WHAT YOU SHOULD DO:
Report every line below that holds the word "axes".

DATA SECTION:
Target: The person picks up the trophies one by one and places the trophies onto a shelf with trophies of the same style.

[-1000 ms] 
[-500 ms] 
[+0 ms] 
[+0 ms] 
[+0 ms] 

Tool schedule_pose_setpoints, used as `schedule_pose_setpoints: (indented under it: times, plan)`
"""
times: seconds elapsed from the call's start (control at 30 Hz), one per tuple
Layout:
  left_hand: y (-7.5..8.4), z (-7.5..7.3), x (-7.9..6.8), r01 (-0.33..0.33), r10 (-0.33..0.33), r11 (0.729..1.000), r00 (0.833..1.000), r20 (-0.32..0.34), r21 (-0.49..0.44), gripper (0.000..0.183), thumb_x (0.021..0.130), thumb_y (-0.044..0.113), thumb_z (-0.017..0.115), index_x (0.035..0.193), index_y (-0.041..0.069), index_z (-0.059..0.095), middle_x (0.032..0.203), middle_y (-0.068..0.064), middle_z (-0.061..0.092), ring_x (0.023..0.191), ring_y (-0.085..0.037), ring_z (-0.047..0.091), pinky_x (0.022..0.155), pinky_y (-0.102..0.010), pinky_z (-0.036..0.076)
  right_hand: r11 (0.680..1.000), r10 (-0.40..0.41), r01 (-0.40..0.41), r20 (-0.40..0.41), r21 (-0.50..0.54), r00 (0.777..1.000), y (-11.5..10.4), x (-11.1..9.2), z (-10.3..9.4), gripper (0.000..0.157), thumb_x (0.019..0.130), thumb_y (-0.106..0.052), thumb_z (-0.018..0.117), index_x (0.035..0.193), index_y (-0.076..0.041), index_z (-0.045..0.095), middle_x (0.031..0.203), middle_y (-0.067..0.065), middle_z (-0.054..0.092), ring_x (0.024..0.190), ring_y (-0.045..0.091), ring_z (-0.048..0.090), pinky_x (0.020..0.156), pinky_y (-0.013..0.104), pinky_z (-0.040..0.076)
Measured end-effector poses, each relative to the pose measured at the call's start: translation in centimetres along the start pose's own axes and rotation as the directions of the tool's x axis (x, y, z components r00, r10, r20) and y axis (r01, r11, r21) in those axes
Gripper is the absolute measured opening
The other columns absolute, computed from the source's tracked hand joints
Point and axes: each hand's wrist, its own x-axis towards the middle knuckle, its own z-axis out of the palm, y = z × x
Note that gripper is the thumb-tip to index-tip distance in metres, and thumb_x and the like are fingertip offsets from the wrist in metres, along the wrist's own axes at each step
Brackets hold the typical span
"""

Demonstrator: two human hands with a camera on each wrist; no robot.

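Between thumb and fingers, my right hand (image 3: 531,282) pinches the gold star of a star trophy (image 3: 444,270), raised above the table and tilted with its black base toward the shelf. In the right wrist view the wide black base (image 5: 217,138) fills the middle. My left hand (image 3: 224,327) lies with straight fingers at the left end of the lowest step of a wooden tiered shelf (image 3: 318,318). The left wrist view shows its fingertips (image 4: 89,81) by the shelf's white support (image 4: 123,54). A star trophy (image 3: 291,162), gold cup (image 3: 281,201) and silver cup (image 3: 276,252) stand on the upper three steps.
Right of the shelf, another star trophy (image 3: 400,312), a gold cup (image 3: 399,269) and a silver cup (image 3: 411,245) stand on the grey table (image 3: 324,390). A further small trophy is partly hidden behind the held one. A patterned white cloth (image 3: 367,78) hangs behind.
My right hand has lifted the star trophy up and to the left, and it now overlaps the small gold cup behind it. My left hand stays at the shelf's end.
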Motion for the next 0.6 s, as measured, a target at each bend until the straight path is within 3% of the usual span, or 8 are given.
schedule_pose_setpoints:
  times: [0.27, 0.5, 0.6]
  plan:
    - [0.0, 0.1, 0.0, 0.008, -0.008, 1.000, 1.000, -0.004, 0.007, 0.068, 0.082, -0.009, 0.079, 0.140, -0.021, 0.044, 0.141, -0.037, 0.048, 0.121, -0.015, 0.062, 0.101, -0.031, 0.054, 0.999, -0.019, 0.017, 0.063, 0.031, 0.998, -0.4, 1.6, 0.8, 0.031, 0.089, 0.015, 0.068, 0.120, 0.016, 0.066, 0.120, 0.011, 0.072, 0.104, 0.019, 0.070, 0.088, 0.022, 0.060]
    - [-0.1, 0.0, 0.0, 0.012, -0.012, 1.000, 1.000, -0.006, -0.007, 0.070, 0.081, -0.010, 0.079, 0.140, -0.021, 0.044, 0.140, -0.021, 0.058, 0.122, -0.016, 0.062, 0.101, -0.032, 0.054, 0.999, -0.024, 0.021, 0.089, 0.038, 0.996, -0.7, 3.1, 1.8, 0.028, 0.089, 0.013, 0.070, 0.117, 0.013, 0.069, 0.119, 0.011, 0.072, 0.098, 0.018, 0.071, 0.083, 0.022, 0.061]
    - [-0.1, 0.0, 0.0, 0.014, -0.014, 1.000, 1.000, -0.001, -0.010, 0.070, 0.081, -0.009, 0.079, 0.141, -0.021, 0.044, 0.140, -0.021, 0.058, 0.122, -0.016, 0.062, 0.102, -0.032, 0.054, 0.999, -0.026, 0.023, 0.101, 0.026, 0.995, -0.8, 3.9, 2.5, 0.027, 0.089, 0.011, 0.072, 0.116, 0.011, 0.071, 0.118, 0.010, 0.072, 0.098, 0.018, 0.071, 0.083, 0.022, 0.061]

ANSWER TO THE EXERCISE:
Measured end-effector poses, each relative to the pose measured at the call's start: translation in centimetres along the start pose's own axes and rotation as the directions of the tool's x axis (x, y, z components r00, r10, r20) and y axis (r01, r11, r21) in those axes
Point and axes: each hand's wrist, its own x-axis towards the middle knuckle, its own z-axis out of the palm, y = z × x
Note that gripper is the thumb-tip to index-tip distance in metres, and thumb_x and the like are fingertip offsets from the wrist in metres, along the wrist's own axes at each step

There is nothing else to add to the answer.